📊 THE NUMBER
14%
year-over-year rise in corn stocks
USDA's June Quarterly Stocks showed corn supplies running 14% above last year, which by itself reads bearish. But the market didn't sell it that way: the stocks figure came in below trade expectations, turning a potentially heavy number into mild support. That gap between what the number says and what the market does tells you positioning was already leaned bearish heading in. The stocks beat is now priced; the next repricing event is pollination, not another report.
💬 DAILY QUOTE
βThe investor's chief problem β and even his worst enemy β is likely to be himself.β
Benjamin Graham
↺ YESTERDAY'S CALL DIDN'T
Yesterday's call was corn up, toward $4.45 on December.

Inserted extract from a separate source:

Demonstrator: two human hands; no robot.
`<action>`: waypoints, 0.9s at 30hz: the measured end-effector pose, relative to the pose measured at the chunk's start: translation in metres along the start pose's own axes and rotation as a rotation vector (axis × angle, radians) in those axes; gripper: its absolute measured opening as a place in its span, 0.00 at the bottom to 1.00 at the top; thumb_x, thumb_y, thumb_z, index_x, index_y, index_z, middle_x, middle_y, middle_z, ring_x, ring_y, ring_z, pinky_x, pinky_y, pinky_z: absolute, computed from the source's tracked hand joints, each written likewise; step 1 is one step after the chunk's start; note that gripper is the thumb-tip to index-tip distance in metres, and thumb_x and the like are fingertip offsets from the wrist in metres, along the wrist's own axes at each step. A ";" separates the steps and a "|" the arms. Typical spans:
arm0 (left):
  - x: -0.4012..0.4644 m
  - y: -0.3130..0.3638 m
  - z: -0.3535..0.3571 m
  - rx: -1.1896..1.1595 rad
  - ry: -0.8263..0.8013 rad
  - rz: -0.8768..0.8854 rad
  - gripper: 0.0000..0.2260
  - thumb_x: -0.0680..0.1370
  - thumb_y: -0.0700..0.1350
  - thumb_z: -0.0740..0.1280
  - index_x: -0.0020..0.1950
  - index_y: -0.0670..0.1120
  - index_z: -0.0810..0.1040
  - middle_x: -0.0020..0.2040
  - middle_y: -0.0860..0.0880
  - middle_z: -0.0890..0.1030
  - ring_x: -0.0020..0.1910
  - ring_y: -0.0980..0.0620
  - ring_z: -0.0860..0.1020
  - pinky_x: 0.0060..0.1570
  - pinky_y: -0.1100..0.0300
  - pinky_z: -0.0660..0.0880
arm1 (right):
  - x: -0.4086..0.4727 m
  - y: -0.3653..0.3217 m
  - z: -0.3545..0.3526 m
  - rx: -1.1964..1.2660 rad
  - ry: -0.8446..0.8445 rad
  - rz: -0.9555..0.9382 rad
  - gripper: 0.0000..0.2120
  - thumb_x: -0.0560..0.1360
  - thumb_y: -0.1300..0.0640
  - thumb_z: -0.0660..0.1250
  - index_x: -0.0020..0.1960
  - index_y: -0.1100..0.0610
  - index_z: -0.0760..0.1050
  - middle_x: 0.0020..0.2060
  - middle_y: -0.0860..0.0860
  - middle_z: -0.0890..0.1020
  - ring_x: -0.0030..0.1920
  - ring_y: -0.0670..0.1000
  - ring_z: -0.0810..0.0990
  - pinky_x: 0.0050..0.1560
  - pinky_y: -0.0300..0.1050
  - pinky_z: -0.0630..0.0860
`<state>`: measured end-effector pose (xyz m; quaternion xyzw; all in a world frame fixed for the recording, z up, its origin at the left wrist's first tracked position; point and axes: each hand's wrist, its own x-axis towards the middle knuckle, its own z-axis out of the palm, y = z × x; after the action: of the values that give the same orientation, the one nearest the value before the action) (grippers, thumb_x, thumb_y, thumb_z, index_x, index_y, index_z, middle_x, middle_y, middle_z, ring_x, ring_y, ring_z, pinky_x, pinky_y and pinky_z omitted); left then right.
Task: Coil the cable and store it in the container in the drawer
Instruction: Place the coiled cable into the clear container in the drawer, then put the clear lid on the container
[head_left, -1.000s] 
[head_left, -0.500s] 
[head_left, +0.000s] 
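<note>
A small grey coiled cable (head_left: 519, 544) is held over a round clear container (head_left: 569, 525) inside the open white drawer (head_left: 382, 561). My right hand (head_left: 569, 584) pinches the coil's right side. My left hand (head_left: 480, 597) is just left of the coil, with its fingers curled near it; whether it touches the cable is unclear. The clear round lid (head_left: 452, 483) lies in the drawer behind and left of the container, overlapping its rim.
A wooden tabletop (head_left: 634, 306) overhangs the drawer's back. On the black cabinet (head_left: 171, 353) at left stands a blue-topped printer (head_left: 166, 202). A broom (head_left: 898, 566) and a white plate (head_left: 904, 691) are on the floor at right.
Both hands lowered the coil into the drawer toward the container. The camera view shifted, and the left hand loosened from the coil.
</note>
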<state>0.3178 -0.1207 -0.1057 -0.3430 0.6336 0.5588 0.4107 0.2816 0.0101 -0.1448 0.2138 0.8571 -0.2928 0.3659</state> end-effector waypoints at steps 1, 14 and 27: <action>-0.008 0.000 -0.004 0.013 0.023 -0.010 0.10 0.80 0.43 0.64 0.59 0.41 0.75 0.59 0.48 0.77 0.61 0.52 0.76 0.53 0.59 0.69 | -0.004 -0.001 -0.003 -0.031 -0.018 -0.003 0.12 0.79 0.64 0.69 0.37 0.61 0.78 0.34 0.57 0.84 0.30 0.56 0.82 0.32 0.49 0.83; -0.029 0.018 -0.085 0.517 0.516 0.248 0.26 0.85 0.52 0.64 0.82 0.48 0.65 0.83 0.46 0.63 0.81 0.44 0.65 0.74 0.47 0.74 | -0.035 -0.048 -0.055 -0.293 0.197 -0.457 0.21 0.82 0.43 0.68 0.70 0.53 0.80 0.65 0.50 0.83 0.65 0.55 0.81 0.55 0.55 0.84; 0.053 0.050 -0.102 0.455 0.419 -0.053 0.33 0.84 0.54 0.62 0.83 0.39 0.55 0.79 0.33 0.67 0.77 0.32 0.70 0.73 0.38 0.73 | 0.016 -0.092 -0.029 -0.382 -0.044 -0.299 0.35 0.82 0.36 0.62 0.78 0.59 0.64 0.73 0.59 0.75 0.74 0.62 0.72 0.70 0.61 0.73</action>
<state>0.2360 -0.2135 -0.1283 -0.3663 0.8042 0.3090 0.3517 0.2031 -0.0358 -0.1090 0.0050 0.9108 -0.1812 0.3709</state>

Didn't play out. December corn closed at $4.38, short of the $4.45 target. The stocks beat and steady acreage confirmation held corn from breaking lower, but the weather premium needed to push December through $4.45 hasn't materialized yet. The call had the right direction on support but overestimated the upside follow-through from the report. Weather owns the next attempt.
📡DRIVERUSDA quarterly corn stocks 14% above year-ago but below trade expectations; heat wave dominating Belt during pollination.
↺Corn: stocks surprise kept floor intact; report-day breakdown thesis didn't resolve.
Corn nearby at $4.14 barely moved, and December at $4.38 gave back only 1.5 cents. That steadiness after a bearish-looking 14% year-over-year stock build is the tell: the market expected worse. Dr. Megan Roberts at Compeer Financial put it plainly, corn supplies being 14% above last year should be bearish, but the stocks figure printed below trade expectations and that flipped the read. Now the baton passes to the thermometer. Heat wave conditions with 90 to 95-degree highs and high humidity are dominating the Heartland through the rest of the week, and the USDA's own weather service notes crops are entering or approaching pollination. Rapid development in this heat can go either way: fast pollination in moderate humidity is benign, but sustained heat stress above 95 degrees at silk reduces kernel set. December corn at $4.38 is the number to watch. If the 6-to-10-day outlook holds hotter-than-normal nationally, weather premium starts building into that contract. If the heat breaks clean and pollination completes without stress, $4.38 is the ceiling for a while.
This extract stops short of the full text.